### PROMPT
Give again, exactly as written, each line of the material below starting at the line that contains "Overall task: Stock" and ending at the line that contains "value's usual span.". Both ends count, and no other line does.
-*-
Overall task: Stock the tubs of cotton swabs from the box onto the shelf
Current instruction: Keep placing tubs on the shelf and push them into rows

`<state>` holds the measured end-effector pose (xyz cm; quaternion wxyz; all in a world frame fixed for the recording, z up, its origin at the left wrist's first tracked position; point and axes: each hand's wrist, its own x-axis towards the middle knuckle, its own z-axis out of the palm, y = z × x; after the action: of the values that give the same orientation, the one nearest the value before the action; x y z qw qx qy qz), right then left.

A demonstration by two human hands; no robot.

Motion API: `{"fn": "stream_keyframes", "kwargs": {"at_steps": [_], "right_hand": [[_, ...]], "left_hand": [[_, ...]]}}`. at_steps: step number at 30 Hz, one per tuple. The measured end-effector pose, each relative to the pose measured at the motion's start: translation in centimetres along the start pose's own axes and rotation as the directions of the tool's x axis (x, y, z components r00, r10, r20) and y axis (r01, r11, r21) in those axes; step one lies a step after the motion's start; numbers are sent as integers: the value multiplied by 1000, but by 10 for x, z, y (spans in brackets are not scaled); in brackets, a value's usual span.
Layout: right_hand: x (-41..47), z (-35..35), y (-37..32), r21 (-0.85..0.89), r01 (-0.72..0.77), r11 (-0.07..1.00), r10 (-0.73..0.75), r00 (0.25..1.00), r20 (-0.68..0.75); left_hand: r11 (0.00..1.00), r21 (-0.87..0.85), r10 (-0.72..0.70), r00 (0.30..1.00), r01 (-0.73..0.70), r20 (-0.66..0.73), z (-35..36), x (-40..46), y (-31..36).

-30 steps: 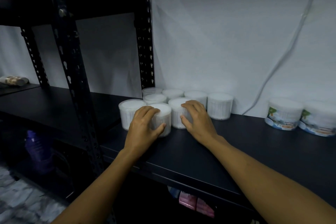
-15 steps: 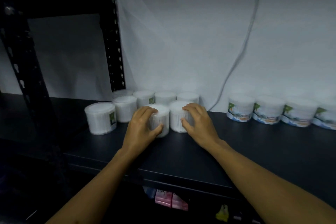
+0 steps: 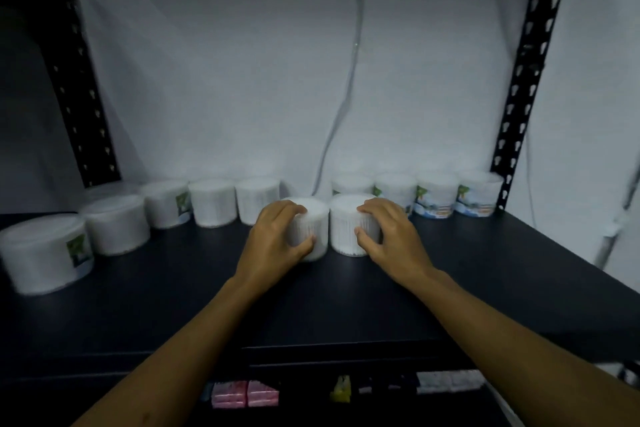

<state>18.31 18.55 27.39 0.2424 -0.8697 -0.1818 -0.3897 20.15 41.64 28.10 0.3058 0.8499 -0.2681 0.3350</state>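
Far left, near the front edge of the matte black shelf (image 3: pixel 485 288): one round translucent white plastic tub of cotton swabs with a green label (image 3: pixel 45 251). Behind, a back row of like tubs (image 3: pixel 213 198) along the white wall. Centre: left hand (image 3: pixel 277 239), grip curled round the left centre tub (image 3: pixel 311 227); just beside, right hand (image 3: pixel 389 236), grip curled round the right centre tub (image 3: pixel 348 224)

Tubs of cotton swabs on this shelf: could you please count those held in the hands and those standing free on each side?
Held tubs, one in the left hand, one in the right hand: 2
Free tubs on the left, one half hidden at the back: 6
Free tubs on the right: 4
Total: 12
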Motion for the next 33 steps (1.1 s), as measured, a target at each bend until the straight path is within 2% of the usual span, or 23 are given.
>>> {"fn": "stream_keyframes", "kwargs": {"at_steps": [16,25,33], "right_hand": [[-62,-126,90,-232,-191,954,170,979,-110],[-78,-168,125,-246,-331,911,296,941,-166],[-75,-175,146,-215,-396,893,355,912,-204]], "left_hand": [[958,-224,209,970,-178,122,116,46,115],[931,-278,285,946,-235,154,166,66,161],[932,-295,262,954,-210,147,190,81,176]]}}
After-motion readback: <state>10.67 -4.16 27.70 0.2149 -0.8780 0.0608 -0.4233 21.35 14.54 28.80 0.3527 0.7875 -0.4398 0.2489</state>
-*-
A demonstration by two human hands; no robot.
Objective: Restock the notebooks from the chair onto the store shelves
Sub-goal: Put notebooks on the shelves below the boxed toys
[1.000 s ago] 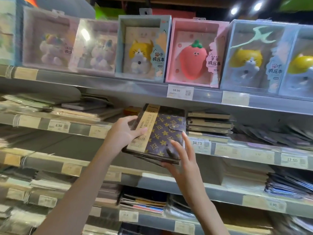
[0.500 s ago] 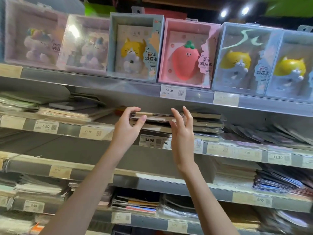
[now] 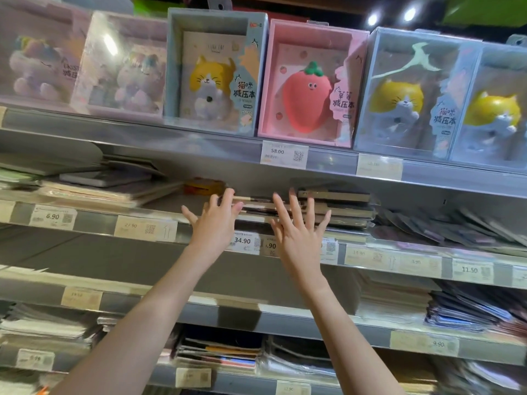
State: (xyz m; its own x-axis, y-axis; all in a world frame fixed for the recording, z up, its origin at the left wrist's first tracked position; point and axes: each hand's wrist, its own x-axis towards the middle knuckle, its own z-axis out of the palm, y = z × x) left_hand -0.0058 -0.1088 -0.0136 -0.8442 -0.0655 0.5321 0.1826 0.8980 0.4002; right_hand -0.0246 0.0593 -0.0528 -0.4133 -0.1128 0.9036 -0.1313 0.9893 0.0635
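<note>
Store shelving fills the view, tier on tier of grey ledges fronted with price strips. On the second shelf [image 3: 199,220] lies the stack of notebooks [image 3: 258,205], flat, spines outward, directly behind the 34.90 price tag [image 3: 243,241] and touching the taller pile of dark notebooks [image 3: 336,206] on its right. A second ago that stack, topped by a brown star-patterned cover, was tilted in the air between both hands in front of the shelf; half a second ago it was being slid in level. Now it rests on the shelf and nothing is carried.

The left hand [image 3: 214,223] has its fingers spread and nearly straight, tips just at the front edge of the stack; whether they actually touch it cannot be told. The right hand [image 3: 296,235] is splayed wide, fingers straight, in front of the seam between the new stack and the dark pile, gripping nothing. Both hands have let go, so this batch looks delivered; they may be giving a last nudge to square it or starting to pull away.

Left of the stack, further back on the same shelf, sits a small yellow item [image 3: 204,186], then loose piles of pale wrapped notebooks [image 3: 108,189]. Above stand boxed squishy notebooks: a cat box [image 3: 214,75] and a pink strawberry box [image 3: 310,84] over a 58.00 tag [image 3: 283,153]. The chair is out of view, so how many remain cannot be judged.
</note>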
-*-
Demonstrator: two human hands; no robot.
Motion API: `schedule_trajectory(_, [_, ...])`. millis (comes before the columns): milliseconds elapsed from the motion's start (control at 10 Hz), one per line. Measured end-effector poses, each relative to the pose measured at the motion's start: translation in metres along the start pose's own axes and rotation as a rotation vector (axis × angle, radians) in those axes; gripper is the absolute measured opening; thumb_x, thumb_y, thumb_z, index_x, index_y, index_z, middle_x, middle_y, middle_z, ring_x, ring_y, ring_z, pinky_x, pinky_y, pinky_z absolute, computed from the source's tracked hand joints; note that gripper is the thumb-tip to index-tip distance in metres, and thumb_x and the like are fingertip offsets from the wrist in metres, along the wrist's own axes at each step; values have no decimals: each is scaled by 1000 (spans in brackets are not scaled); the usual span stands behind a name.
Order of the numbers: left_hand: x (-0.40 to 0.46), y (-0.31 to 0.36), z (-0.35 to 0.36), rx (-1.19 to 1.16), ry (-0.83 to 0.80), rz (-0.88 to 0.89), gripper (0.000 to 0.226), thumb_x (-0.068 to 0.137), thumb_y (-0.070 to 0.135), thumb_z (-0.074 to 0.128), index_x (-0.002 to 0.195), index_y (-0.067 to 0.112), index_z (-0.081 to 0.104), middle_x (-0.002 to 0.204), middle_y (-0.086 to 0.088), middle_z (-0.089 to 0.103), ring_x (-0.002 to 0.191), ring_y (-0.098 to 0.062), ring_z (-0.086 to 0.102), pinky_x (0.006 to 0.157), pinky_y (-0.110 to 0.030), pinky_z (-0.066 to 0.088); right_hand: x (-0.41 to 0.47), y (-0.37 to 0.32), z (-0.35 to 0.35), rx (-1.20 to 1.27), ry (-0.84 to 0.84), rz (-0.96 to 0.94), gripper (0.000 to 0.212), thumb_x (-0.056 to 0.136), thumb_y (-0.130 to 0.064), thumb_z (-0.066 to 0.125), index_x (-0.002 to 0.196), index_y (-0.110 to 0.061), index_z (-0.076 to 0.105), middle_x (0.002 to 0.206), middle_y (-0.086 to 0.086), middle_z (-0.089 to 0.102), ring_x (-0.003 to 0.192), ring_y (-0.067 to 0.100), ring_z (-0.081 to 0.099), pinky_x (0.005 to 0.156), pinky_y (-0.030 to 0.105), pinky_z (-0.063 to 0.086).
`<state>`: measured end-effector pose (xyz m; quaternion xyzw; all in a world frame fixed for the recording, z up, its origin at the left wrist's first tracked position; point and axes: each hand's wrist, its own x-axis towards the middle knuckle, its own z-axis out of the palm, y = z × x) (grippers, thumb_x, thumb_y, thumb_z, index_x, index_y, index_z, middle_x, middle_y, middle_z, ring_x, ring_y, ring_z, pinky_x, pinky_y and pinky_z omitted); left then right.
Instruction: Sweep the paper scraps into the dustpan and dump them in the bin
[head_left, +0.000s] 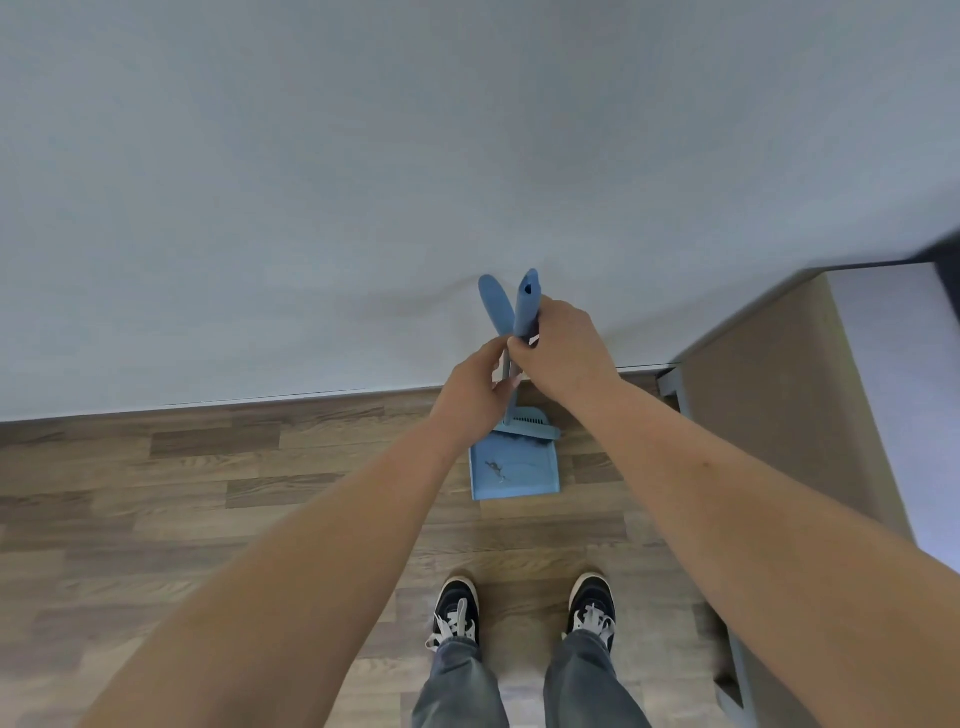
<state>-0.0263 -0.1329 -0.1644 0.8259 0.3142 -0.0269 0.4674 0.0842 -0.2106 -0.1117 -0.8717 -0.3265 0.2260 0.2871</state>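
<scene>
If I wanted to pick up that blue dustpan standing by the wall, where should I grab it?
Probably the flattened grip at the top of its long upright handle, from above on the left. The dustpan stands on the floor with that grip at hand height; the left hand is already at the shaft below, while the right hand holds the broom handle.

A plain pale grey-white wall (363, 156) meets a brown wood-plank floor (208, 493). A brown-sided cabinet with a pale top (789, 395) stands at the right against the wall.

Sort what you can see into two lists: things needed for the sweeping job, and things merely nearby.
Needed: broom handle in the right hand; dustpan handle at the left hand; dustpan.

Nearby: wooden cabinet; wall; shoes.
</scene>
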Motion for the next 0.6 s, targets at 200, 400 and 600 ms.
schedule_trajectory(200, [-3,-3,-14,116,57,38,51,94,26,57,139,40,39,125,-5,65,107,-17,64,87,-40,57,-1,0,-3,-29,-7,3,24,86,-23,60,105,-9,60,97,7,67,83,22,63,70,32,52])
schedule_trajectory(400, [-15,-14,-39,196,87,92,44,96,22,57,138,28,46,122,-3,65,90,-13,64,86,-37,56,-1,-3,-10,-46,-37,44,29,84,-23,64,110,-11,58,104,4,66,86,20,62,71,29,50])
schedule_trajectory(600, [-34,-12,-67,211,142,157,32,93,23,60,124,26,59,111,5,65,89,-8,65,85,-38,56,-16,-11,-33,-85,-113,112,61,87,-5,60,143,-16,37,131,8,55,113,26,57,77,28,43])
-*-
### EXPECTED ANSWER
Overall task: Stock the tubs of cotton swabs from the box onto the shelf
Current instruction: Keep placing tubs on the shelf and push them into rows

`<state>` holds the measured end-effector pose (xyz cm; quaternion wxyz; all in a world frame fixed for the recording, z up, its origin at the left wrist's first tracked position; point and axes: each hand's wrist, its own x-axis towards the middle knuckle, its own z-axis out of the palm, y = z × x; after the action: of the values that give the same orientation, the one nearest the value before the action; x y z qw qx qy qz), right then left.

A demonstration by two human hands; no robot.

Motion API: `{"fn": "stream_keyframes", "kwargs": {"at_steps": [_], "right_hand": [[_, ...]], "left_hand": [[_, ...]]}}`. at_steps: step number at 30 Hz, one per tuple. The measured end-effector pose, each relative to the pose measured at the motion's start: translation in centimetres along the start pose's own axes and rotation as the directions of the tool's x axis (x, y, z components r00, r10, r20) and y axis (r01, r11, r21) in those axes; step one lies a step after the motion's start; numbers are sent as integers: the value multiplied by 1000, but by 10 for x, z, y (spans in brackets are not scaled); in brackets, a value's usual span.

Output for this exercise is complete.